**What you will do**. Please copy out every line in the entries that includes the word "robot".

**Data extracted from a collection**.
____________

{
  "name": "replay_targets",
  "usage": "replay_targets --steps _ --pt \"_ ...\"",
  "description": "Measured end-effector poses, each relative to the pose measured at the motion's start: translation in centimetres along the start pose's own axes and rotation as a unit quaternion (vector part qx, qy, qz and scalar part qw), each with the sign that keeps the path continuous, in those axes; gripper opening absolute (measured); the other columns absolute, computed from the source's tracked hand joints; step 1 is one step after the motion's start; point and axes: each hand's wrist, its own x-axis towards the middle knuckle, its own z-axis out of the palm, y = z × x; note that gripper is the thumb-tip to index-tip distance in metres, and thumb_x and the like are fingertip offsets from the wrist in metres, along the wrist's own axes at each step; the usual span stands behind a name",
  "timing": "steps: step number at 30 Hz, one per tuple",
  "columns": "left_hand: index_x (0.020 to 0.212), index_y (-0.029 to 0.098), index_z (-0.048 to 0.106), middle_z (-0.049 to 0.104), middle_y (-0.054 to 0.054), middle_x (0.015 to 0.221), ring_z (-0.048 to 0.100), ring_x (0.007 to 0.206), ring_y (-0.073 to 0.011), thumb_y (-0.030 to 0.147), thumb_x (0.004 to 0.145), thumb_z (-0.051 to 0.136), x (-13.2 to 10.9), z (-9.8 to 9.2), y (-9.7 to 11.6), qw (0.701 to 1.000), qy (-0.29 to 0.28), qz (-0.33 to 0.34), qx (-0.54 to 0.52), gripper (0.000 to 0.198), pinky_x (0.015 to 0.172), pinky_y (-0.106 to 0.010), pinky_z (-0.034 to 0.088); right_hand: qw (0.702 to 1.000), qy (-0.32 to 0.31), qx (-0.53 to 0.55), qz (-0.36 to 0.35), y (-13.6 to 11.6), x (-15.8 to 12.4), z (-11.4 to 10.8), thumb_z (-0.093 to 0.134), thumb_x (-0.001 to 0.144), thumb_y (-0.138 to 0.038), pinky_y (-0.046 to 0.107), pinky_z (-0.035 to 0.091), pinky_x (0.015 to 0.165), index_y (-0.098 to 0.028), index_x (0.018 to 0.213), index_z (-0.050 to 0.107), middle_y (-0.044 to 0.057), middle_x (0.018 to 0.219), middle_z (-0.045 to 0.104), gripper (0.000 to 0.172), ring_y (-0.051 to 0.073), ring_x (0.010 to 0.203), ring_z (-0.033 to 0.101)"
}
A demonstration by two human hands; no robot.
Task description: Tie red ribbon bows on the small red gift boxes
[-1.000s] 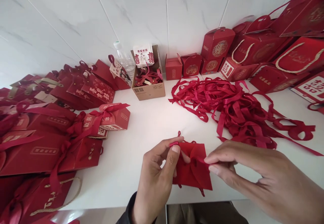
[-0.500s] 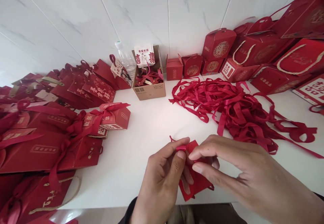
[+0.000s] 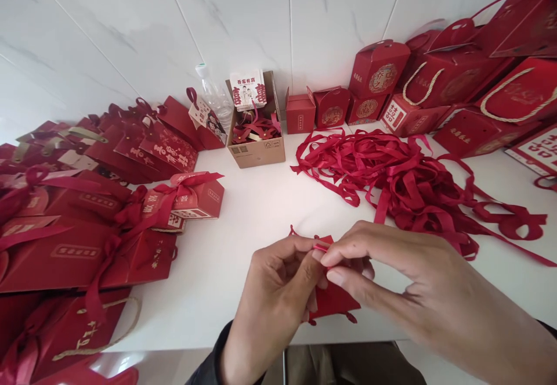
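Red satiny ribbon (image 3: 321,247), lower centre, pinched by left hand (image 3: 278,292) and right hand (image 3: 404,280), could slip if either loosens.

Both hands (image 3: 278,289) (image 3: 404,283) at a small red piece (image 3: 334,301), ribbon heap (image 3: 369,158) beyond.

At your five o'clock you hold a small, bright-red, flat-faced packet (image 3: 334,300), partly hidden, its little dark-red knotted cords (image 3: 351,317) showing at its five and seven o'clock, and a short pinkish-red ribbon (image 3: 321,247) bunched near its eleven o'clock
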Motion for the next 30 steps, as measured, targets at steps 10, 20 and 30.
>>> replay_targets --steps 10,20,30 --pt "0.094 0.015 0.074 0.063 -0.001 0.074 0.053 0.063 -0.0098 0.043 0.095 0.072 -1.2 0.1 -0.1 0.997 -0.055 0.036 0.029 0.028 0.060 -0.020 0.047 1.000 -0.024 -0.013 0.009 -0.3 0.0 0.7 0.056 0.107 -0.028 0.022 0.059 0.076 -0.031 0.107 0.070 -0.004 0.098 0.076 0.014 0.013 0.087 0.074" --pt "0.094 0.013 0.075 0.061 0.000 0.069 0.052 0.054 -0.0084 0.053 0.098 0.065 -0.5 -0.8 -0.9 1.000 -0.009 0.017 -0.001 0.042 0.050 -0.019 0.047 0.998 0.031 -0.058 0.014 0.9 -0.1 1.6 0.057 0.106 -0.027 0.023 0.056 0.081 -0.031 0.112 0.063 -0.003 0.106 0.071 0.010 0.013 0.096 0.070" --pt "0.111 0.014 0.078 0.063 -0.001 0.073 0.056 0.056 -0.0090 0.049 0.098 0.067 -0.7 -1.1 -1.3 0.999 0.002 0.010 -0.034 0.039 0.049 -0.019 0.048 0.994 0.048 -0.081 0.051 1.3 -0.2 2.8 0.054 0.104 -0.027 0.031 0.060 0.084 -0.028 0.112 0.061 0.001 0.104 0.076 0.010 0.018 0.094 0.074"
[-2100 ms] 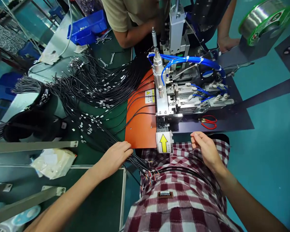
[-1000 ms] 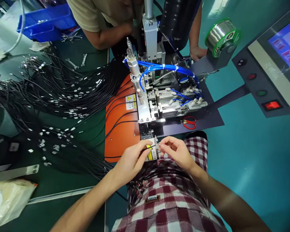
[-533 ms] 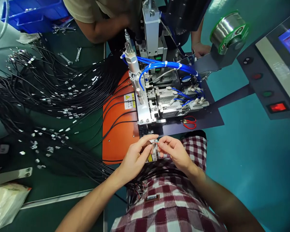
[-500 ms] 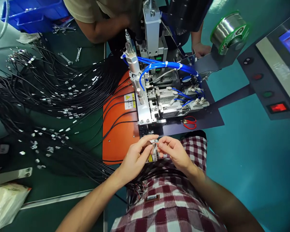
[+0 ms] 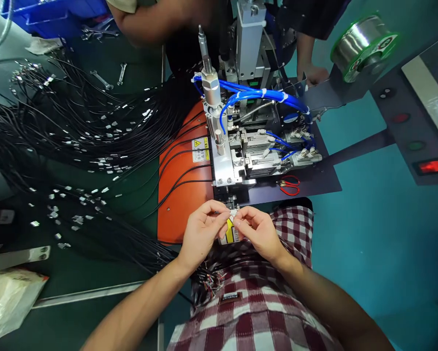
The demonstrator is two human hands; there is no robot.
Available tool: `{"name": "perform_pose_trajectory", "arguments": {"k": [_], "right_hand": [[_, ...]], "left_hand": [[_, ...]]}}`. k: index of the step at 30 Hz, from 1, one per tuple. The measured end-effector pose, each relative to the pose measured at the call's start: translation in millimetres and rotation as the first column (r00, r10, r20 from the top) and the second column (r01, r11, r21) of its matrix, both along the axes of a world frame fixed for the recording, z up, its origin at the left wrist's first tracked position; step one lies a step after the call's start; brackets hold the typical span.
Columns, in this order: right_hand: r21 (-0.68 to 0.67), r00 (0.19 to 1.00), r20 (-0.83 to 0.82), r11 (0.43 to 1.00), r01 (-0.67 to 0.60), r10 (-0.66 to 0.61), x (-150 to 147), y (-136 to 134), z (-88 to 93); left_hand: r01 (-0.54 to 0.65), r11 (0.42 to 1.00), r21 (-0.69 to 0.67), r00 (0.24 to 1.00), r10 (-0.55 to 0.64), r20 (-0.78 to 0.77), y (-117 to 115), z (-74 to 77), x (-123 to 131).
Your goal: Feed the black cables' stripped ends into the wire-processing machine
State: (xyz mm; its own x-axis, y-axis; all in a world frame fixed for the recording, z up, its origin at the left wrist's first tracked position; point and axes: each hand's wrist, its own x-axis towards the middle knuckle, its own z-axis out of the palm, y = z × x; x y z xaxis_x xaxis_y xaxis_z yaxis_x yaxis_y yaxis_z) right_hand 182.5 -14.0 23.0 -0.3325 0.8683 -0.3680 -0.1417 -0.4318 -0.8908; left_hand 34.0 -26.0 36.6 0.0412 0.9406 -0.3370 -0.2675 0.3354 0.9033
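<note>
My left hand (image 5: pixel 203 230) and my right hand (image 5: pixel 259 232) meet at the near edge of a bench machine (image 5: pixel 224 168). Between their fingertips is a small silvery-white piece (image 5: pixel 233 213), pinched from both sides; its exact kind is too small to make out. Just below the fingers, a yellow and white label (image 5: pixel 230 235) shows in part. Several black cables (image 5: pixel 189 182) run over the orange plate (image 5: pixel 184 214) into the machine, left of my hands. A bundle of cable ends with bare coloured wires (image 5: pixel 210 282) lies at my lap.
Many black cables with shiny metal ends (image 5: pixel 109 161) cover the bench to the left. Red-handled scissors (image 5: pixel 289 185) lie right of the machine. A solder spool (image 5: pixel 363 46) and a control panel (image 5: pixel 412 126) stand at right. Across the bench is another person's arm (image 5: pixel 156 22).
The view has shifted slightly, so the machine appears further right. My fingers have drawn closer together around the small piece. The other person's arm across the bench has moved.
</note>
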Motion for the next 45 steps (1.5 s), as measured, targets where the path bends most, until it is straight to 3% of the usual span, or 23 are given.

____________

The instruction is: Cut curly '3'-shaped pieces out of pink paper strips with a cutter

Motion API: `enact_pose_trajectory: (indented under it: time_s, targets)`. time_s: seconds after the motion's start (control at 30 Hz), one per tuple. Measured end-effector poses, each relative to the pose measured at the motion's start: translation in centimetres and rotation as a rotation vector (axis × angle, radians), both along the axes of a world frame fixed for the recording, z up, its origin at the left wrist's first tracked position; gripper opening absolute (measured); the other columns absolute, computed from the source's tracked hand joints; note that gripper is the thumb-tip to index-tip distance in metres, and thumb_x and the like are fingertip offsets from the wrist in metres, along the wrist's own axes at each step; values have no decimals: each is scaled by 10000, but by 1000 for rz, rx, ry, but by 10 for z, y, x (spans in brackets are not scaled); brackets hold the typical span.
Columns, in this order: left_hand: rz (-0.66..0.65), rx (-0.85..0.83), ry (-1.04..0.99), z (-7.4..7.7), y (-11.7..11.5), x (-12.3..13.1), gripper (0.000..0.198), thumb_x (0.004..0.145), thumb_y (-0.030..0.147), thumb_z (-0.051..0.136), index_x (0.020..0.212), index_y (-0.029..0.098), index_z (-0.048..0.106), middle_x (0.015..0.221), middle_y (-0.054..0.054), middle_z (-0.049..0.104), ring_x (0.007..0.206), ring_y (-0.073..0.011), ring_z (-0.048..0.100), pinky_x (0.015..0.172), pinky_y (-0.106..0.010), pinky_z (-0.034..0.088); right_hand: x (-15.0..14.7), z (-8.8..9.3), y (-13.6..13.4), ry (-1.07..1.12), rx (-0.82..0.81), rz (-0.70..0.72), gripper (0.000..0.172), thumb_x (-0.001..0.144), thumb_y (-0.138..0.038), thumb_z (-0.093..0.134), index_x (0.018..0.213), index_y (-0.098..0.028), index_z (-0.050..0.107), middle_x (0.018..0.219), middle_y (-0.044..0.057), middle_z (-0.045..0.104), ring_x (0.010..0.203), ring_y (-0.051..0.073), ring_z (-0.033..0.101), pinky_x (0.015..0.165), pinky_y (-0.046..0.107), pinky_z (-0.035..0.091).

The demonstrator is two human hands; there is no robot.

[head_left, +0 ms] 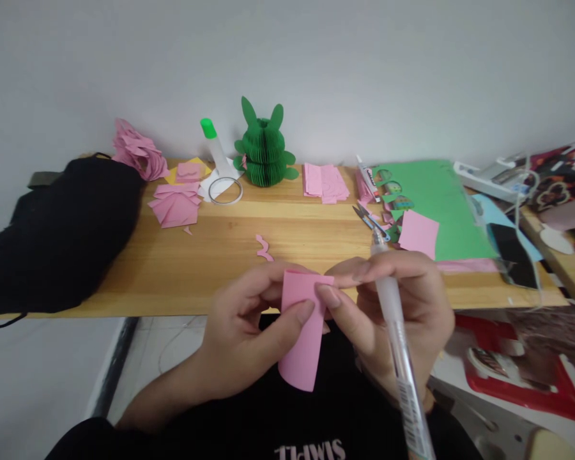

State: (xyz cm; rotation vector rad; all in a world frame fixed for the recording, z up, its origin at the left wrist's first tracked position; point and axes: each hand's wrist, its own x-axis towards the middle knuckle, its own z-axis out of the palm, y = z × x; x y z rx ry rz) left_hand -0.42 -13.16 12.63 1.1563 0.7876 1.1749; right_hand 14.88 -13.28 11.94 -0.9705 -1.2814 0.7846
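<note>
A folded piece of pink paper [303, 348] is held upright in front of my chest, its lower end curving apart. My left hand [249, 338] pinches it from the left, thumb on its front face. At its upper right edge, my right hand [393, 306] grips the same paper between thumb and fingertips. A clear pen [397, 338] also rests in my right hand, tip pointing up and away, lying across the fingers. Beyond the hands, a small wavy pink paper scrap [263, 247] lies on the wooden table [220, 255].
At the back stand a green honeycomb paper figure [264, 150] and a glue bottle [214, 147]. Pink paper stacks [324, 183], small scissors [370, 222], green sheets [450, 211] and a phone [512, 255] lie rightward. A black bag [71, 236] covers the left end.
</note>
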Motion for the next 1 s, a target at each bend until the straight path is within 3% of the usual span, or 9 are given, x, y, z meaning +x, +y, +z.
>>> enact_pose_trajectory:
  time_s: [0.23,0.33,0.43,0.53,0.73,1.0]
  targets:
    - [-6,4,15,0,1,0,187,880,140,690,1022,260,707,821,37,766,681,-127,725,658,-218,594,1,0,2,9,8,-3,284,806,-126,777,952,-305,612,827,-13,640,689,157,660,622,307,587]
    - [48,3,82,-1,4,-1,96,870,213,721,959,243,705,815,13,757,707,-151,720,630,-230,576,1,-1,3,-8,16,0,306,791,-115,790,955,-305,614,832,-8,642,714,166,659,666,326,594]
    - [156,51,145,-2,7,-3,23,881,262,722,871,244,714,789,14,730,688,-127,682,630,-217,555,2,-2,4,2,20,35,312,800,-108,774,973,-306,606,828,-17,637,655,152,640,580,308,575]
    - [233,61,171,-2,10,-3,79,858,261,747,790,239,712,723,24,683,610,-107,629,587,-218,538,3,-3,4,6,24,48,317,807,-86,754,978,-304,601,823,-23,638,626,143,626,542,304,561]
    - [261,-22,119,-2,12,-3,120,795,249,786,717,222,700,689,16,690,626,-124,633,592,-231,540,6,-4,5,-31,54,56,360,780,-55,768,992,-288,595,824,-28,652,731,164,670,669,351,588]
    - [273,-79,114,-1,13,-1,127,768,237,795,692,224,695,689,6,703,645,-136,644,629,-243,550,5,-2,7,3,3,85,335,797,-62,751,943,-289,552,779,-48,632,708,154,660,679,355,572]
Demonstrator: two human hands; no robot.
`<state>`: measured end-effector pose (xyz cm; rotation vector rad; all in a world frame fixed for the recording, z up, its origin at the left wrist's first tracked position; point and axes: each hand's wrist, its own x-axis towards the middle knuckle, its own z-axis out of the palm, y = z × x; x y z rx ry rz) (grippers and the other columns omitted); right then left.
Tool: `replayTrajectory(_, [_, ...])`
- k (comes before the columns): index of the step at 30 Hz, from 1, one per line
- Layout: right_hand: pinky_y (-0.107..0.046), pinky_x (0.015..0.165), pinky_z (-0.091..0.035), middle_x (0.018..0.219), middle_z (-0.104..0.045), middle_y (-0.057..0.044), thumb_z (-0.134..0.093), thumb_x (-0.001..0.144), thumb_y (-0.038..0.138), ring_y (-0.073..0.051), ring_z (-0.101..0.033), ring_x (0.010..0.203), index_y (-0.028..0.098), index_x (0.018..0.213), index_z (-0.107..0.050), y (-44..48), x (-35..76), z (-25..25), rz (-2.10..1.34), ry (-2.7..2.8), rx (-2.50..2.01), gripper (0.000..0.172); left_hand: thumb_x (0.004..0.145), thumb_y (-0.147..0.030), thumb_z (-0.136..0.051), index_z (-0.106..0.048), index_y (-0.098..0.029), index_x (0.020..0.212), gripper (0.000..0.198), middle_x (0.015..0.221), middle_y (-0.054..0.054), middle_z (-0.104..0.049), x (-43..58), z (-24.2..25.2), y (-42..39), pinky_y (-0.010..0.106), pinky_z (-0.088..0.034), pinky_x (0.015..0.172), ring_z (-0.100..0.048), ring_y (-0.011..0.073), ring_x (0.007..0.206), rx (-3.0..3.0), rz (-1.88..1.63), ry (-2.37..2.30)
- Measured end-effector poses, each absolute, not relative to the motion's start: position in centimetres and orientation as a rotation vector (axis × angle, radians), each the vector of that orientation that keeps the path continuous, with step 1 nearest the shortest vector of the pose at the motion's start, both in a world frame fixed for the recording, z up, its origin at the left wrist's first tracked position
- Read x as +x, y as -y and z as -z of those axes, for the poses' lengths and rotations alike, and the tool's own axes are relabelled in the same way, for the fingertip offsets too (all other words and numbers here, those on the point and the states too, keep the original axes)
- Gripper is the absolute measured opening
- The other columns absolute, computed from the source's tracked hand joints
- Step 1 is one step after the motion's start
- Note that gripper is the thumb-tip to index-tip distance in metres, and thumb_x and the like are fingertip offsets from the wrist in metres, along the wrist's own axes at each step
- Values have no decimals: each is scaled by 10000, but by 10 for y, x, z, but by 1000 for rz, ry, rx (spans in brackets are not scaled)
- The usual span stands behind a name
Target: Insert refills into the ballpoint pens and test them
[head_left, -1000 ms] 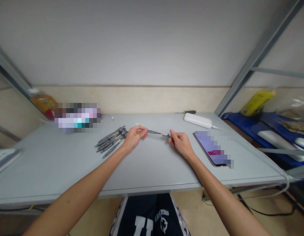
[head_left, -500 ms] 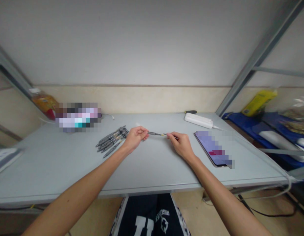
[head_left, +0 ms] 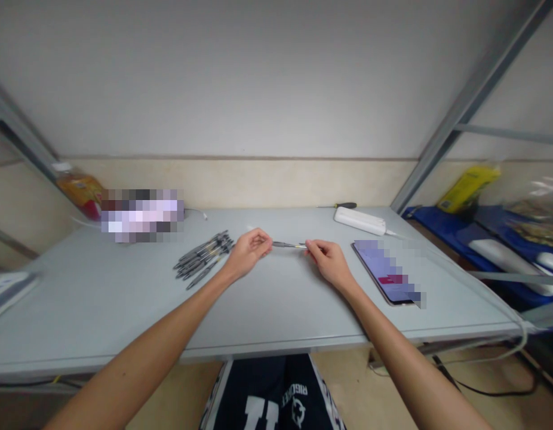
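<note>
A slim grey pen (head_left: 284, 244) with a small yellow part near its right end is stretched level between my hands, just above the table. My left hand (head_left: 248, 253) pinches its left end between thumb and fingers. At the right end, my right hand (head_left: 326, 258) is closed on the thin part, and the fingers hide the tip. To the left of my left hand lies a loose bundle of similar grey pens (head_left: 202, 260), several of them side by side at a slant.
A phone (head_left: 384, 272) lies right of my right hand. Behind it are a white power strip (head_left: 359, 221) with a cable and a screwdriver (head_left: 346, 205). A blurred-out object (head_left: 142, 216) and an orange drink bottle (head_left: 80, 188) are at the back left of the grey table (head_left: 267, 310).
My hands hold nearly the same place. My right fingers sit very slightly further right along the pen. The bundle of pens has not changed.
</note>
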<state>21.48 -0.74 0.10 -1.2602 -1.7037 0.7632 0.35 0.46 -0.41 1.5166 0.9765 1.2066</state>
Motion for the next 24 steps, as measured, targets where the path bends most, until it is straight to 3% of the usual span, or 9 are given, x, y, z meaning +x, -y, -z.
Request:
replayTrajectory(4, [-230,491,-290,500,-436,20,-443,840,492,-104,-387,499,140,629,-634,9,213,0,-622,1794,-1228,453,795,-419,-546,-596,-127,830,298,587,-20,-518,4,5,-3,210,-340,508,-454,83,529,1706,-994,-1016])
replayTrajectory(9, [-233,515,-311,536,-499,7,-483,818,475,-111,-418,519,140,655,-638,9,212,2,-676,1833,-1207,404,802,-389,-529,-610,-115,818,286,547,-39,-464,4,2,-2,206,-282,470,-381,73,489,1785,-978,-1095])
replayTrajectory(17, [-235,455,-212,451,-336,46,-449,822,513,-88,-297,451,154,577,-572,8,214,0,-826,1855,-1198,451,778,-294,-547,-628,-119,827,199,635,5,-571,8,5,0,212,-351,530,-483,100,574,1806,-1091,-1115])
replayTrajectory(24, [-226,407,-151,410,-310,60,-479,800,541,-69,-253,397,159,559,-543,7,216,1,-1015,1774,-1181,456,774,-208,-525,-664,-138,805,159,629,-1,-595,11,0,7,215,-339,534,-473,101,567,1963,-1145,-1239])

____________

**Response**.
A demonstration by two human hands; no robot.
The demonstrator is two human hands; there is no robot.
The demonstrator is two human hands; there is no robot.
Demonstrator: two human hands; no robot.

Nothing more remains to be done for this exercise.